Thursday, 4 February 2010

Human depravity

In fact it wasn't the ordinary day at the office finishing me off last week - it was "atypical pneumonia"! Thankfully the antibiotics seem to be doing exactly what they're meant to; four doses so far and I feel so much better.

This weekend, God-willing, I'll be preaching on Mark 7:1-23. This is the passage in which Jesus exposes the great difference between Pharisaical religion and true religion. Defilement does not come from outside - what you can touch or eat - it comes fundamentally from within, inside the heart.

Why is there so much wickedness in the world, and why is it so widespread? Because there are fallen people in the world, and they carry within them the root of every possible evil. Where do the horrors we can read of in the daily papers come from? From your and my wrong desires, placed in the situation and with the opportunity to express themselves.

Yesterday I read of a 17-year old, well liked and respected high school student who..... hired the school drug dealer for $1,000 to kill his mother. Which the school drug dealer did, stabbing her over 40 times after the door was left open to let him in. The reason was because she insisted he do his chores and observe the curfews she imposed. Tellingly, there were lots of comments on the website from his friends, who could not bring themselves to believe it. "I really feel there's something not quite right here" was the kind of comment - he was such a nice guy, surely nice people can't have this kind of thing in them.... and yet they really can, and do.

Christianity can afford to be uniquely frank about the real corruption of humanity, because it actually has the solution for it. Man-made religions, with all their rules which are supposed to make us righteous in God's sight, have to deny the truth. The fall of man, total depravity, the captivity (not freedom) of the human will to sin - all these things the philosophers and religionists of this world hate and try to scoff at. And yet the realities of the daily paper and our own inner struggles with appalling evils remain: stubborn facts that won't go away.

And yet they do go away, where the power of Christ's death is known and received. Christianity has the radical solution that the Son of God took the whole penalty of our wrong upon himself and paid off the whole lot. It says that he rose from the dead, and sends God the Holy Spirit to purge and make new creations out of those whom he saves. He comes himself by his Spirit to live in them, and little by little that corruption can be put to death. It is a solution every bit as radical as the problem. Man is immensely wicked to the very core - yet Jesus died for people who are immensely wicked to the very core.
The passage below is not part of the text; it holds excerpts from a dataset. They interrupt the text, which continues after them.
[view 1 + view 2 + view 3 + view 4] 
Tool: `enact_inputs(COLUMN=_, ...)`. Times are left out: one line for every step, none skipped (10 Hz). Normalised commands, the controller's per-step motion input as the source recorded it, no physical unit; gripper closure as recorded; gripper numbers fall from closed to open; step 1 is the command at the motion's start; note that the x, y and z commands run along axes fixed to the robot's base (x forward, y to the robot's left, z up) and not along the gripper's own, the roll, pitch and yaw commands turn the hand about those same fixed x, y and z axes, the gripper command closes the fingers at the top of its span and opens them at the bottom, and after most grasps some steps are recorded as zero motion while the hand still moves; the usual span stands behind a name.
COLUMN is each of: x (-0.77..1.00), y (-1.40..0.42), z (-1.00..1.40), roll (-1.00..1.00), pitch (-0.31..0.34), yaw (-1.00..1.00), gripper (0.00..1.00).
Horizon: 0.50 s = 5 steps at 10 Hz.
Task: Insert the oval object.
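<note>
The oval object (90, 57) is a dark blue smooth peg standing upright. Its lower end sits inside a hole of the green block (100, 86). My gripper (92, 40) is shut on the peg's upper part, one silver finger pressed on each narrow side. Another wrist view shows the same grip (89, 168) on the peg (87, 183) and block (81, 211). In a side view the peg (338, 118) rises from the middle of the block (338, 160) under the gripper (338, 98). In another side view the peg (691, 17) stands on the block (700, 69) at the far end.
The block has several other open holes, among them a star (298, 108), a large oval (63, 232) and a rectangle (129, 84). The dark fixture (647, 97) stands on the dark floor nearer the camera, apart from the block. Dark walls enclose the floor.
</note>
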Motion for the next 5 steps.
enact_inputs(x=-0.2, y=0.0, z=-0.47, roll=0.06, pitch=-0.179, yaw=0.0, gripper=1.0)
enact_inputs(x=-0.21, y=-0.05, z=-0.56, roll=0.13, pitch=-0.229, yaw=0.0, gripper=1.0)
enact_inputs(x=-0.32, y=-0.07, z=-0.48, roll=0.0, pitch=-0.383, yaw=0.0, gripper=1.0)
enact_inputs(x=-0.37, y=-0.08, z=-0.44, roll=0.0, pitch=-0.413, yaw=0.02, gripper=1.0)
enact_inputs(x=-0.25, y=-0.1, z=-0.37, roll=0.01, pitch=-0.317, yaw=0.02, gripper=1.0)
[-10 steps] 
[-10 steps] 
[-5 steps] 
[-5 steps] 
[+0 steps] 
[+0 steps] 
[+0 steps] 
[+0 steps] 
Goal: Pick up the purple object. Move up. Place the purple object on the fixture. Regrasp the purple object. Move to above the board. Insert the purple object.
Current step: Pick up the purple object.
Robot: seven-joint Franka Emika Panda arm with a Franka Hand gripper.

You won't find this teaching of human depravity in man-made, Pharisaical religion - because such religion has no solution for it. Human "good works" cannot make up for such an enormous deficit. But the fact that such depravity is very real is in itself a great evidence that Christianity is true - because it can look the reality in the face, admit it all, and then say "and here is the answer".

1 comment:

Ned Kelly said...

Thank you for that, it is so refreshing to hear a Christian pastor keeping to the truth of the Gospel, instead of the wishy-washy liberal tripe that we mostly hear nowadays in the secularised version: be kind, love your neighbour, do good, be accepting of everyone and everything, grant everyone the right to their own opinion, be happy, get along, all will be well ... but don't mention the war, i.e. sin. Sadly, even our clergy are pursuing that line, not wanting to mention the inconvenient truth of our sinful nature, the need for a relationship with Our Lord Jesus, the need for true, consistent, and persistent repentance. In my own life, I have found that a regular reminder to repent, far from discouraging me or darkening my day, actually encourages me and fills me with hope. It shows me how much I am dependent on God's grace for salvation, how Christ's sacrifice could achieve what I cannot, and the extent of God's love that He should hang in there with me even when I offend and shun Him, as I so regularly do. If we do not accept our fallen state and sinful nature, nothing about The Cross makes any sense, Christianity is without foundation. Accepting our predilection to sin, the whole glorious understanding is opened to us. Therein lies the hope of the Christian.